Mais ce qui faisait presque musée dans cette salle, c'était une suite d'admirables tableaux de Stil et Leguis qui représentaient: ici un chevreuil fauve et doré pendu mort à un arbre; là, un sanglier forcé par la meute, et faisant tête aux chiens, hérissé, les yeux sanglants, la bouche baveuse; plus loin c'était un groupe de faisans, dont les plumes d'or, de pourpre et d'azur, étincelaient aux rayons d'un soleil couchant. Puis, au-dessous de ces tableaux d'assez grande dimension, de ravissantes toiles de Géricault; Horace et Carle Vernet, Pfor et Wil, offraient les types des plus belles races de chevaux d'Europe et d'Asie.
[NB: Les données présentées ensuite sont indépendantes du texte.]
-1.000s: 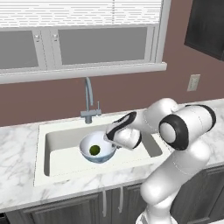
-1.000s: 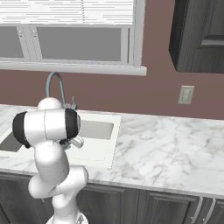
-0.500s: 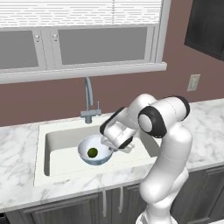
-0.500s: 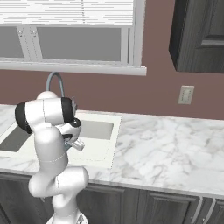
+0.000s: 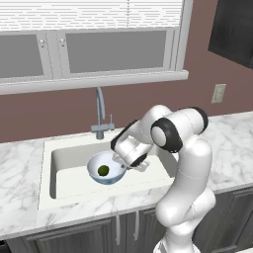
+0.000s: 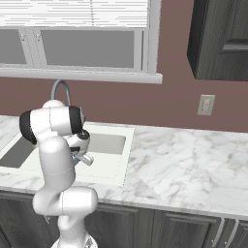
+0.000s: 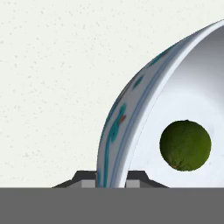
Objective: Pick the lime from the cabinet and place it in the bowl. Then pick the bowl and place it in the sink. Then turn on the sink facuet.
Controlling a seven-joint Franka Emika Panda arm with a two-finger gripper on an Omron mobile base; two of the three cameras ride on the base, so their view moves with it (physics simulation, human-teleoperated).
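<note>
Off-white sink (image 5: 54, 190) set in marbled surface, faucet (image 5: 100, 111) behind. Bowl (image 5: 105, 169) low inside the basin, lime (image 7: 185, 145) in it. Fingers (image 7: 88, 179) pinching the bowl rim, one each side of the wall; release point apparently directly beneath.

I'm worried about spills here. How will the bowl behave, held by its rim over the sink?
The bowl looks glossy, so it may slip in the gripper, which pinches only its rim. The loose lime would probably roll if it tilts. It looks rigid, perhaps breakable.
</note>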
Enfin, au milieu d'un cadre d'or merveilleusement sculpté, on voyait le portrait d'un superbe cheval de chasse bai brun, la tête demi tournée, les oreilles fixes, l'oeil saillant, la croupe haute... paraissant doué d'une intelligence plus qu'humaine, et au bas de ce tableau vivant on lisait ces mots écrits en émail bleu, sur un fond noir: _A Talbot l'incomparable, son maître reconnaissant_. J'oubliais aussi les _portraits_ d'une honnête quantité de bouledogues, chiens courants, d'arrêt, épagneuls ou lévriers, qui remplissant un grand cadre à compartiments, attestaient du goût prononcé du maître pour la race canine.